A single number is required: the count of lines in the following entries that include the word "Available".

** Data for review follows **

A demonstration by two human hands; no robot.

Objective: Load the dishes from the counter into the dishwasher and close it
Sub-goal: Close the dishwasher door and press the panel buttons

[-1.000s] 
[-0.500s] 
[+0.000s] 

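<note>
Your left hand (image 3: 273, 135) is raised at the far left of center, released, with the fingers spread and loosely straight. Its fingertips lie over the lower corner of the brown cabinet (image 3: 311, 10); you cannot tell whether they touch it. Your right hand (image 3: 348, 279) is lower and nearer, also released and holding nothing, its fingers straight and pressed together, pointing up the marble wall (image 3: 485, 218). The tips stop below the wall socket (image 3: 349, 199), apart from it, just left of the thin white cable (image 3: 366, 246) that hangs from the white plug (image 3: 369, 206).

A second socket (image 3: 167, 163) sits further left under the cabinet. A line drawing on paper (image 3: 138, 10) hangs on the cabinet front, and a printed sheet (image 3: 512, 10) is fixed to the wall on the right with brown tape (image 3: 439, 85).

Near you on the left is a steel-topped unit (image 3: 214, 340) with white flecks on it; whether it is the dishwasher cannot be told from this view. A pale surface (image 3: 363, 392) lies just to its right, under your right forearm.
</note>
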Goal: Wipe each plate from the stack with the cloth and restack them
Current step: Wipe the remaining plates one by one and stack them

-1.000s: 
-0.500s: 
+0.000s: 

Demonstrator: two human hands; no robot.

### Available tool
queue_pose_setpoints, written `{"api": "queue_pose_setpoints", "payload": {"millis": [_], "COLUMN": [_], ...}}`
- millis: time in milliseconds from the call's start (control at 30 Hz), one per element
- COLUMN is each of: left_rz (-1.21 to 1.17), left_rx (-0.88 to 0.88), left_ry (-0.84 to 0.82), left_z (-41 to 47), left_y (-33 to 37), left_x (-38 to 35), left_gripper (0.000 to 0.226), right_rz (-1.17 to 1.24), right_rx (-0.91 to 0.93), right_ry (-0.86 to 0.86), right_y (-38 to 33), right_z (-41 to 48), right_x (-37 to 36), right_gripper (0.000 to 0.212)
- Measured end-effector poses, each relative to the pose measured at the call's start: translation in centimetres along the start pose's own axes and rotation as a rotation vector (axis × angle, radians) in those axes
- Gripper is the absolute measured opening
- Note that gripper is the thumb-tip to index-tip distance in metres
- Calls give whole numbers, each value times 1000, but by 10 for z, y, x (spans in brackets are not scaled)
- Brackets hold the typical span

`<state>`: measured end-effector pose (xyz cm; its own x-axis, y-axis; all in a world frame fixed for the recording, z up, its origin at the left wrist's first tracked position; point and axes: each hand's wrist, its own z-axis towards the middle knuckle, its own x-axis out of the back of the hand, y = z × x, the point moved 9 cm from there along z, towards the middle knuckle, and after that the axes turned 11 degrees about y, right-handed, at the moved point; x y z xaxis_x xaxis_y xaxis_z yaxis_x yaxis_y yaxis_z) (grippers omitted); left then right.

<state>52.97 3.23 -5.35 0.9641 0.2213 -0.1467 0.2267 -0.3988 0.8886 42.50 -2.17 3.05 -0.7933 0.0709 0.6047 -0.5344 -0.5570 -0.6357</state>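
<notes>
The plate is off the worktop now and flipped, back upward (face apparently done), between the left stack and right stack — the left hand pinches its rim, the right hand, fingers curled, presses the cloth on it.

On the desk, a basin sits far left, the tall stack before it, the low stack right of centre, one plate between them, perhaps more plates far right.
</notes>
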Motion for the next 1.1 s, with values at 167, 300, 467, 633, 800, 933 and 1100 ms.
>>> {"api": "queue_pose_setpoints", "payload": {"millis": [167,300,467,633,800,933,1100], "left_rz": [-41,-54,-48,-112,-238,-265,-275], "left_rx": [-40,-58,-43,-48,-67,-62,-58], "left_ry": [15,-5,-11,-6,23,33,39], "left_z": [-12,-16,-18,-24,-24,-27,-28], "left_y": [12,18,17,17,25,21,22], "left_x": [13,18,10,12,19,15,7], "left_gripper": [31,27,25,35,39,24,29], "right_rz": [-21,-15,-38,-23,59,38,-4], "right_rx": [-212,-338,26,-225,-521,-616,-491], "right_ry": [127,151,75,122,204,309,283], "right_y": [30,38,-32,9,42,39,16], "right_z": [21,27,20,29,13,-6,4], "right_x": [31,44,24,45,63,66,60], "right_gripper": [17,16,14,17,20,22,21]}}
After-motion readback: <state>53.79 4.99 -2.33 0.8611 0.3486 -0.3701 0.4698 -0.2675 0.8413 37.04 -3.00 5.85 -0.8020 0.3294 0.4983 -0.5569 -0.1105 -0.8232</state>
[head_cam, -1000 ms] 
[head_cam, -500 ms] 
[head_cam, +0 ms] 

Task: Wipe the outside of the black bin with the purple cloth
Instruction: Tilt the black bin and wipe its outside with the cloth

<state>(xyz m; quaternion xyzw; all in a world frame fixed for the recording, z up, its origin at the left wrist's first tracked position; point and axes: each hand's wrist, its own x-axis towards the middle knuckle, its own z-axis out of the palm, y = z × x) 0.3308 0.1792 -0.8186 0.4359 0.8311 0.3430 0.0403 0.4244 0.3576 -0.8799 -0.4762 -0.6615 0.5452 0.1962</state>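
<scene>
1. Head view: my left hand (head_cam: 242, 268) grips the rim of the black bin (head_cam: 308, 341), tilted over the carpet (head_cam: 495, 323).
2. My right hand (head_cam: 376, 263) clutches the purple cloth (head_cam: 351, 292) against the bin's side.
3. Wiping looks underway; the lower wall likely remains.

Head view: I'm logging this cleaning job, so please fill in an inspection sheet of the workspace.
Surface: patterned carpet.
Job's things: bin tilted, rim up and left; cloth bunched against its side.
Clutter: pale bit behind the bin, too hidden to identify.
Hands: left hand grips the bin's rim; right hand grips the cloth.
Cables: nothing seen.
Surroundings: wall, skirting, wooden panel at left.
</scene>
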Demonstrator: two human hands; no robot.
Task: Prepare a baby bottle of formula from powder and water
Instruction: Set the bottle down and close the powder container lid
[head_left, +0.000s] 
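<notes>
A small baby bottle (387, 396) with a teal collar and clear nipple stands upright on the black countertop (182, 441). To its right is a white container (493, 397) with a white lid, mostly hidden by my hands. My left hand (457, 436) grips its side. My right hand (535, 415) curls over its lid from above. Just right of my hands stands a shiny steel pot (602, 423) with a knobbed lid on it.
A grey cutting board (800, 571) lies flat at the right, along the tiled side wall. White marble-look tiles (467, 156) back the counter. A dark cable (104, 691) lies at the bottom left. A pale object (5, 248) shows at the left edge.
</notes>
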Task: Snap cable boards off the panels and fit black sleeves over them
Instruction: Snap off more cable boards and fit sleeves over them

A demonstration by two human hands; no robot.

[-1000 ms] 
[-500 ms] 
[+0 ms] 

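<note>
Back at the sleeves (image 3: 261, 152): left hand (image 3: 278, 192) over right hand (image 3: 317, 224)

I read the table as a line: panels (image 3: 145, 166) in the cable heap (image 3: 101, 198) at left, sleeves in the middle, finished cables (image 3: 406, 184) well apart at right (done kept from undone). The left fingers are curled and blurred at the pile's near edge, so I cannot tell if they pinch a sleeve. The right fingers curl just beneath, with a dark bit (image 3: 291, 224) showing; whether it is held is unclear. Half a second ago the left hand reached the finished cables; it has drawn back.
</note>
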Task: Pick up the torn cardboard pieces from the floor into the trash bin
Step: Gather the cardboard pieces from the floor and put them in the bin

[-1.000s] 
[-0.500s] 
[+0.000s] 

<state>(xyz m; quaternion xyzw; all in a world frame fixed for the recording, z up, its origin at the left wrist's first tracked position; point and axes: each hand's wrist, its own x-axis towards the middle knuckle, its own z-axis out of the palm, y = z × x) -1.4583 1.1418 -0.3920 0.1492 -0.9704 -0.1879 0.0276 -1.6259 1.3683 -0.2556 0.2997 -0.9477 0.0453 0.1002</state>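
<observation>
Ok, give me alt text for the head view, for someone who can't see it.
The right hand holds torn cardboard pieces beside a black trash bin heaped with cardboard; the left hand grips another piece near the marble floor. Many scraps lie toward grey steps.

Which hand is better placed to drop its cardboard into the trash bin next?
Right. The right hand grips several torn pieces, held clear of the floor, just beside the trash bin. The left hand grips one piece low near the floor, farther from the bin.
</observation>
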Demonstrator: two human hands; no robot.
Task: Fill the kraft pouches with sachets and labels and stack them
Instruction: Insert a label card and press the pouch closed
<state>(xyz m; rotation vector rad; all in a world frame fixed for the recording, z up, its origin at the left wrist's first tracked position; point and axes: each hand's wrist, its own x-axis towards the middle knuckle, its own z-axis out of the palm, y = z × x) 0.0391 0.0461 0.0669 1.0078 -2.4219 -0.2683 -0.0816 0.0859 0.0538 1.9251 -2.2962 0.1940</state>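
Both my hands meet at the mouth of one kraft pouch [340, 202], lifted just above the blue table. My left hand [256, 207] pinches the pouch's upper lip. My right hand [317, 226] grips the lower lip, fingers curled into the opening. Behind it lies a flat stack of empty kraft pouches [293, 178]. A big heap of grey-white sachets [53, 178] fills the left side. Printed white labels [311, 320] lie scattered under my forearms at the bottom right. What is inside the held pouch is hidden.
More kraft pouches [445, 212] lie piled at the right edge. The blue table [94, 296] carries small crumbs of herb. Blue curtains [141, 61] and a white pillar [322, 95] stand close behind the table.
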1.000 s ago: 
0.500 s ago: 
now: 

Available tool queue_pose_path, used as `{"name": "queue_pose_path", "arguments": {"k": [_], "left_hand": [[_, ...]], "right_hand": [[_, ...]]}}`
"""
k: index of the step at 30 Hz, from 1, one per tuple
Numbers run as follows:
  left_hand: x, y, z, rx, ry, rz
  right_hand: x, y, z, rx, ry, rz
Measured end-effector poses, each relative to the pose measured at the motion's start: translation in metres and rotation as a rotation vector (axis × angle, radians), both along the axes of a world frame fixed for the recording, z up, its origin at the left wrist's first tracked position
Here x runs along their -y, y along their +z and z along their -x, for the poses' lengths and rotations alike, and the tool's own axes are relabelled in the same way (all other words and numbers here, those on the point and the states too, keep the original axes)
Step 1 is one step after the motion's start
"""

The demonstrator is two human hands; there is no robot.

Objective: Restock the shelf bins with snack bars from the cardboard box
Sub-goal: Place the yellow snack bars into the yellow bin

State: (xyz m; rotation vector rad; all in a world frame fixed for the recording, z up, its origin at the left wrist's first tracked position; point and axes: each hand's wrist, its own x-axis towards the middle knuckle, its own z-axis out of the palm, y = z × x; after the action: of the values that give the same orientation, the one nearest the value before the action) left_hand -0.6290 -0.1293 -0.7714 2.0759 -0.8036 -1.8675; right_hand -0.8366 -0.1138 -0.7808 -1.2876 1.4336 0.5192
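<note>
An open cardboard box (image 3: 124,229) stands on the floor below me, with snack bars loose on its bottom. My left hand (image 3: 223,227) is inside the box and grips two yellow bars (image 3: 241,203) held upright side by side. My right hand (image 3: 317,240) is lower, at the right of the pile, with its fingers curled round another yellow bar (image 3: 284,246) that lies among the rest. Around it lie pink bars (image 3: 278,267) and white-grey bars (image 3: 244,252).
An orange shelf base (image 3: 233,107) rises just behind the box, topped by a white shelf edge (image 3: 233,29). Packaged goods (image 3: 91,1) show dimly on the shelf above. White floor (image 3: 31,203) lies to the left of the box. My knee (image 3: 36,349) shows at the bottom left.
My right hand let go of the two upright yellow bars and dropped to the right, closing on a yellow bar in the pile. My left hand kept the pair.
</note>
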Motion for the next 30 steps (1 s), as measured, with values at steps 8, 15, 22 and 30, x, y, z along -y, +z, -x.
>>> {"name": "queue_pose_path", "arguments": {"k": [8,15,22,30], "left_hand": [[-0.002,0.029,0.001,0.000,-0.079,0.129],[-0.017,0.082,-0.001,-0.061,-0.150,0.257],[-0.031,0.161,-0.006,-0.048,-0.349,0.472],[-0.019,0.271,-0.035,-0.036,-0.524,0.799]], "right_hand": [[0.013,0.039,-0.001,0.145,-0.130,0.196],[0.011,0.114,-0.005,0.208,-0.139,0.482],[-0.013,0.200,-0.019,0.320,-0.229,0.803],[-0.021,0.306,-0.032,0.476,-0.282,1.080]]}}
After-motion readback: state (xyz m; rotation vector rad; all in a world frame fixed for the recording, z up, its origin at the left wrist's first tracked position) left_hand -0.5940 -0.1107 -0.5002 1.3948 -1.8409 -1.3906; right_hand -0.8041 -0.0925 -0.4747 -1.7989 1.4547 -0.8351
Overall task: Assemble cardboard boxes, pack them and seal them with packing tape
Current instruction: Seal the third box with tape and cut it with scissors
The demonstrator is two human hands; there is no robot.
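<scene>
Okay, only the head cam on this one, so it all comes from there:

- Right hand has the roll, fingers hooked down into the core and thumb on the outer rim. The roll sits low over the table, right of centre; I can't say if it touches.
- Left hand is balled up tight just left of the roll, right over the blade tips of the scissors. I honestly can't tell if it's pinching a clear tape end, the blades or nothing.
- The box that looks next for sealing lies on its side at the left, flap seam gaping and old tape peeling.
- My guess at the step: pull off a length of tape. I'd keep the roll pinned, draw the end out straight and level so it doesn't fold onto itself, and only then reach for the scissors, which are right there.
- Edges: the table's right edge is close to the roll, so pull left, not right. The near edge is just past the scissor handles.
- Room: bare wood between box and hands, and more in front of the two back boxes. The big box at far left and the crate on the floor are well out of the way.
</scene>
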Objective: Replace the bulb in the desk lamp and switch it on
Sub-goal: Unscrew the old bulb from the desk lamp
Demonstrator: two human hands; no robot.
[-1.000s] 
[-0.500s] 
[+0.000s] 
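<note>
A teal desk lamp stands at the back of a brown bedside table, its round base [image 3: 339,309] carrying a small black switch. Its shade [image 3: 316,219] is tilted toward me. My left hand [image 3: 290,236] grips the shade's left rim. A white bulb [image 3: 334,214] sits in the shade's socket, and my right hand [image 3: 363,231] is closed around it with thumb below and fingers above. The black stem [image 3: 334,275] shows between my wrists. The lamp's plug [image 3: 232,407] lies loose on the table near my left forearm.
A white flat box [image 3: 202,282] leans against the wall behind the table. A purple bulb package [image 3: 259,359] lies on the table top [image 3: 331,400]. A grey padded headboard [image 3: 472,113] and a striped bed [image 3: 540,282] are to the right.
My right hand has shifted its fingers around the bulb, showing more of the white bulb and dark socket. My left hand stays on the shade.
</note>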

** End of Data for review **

Exercise answer » 2